Some people may enjoy reminiscing about the one they lost while others may wish to commemorate them in some way.

In the end, you will come to realize that even though you have lost the person, you will always have your memories of that person, and that is something you will be able to hold onto forever.

Additional stages – a “seven stages” model?

In the years following the publication of Kübler-Ross’s work and even after her death, people have continued to discuss her ideas, and some have even suggested refining her model by adding extra stages.

David Kessler, a colleague who worked with her while she was alive and published a book authored by them both after her death, suggested “meaning” as a sixth stage – and others have proposed more alternatives.

Sometimes, the “denial” stage is preceded by a “shock” stage, in which the overwhelming emotion is numbness and a lack of understanding.

A “reconstruction” phase is also sometimes added before the final “acceptance” stage, which includes mentally rebuilding one’s life.

For this reason, you may sometimes hear people talking about the “seven stages of grief”, although these don’t have any more grounding in empirical science than Kübler-Ross’s original five.

The best advice is that if these extra stages can be used to help people, then all the better – but if not, there’s no need to place undue emphasis or importance on them.

In any case, as we’ve already mentioned, grief is such a unique, personal experience that ideas about such clearly defined stages aren’t likely to be very helpful. What people need most of all is time as well as the love, support, patience and understanding of those around them.

Read More: Dreaming of Dead Father: Meaning & Interpretation

Prolonged griefs syndrome

It should be pointed out that, while we have stated above that people should be given as much time to grieve as they need, prolonged grief can also develop into a recognized mental disorder.

Prolonged Grief Disorder (PGD) is defined as a condition where sufferers are unable to resume a normal life a year after their bereavement.

If you have suffered a loss and are still suffering debilitating effects from the experience a year or more after the bereavement, you should seek advice from mental health professionals to help with your recovery.

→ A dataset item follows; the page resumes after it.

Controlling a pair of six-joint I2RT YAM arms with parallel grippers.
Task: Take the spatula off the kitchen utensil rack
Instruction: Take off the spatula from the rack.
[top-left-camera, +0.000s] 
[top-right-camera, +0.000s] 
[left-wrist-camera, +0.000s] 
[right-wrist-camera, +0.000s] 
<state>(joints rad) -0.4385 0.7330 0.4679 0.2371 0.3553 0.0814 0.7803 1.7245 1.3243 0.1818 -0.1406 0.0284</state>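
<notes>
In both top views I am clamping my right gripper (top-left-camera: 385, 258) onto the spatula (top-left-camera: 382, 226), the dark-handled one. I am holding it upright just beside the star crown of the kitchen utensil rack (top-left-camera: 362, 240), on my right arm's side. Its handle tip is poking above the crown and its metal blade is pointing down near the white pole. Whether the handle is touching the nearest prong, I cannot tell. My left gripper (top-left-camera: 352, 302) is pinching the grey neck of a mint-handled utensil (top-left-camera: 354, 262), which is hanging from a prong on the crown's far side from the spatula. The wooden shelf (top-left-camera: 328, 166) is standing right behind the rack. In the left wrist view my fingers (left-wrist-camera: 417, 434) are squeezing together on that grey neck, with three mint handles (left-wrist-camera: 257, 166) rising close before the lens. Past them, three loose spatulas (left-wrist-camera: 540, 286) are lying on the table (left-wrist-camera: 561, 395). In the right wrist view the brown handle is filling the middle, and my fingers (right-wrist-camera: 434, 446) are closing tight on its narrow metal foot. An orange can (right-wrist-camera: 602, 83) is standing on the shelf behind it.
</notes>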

Related: Why Does Grief Come in Waves?

Use the five stages model if it helps

The “five stages of grief” model is most useful in helping people going through grief understand that other people have been through similar experiences and that there is light at the end of the tunnel.

People shouldn’t be rushed through grief and should be encouraged to deal with it in their own time and in their own way. And if Kübler-Ross’s model for grief can help with that, even in some small way, then there’s no reason why it shouldn’t be used.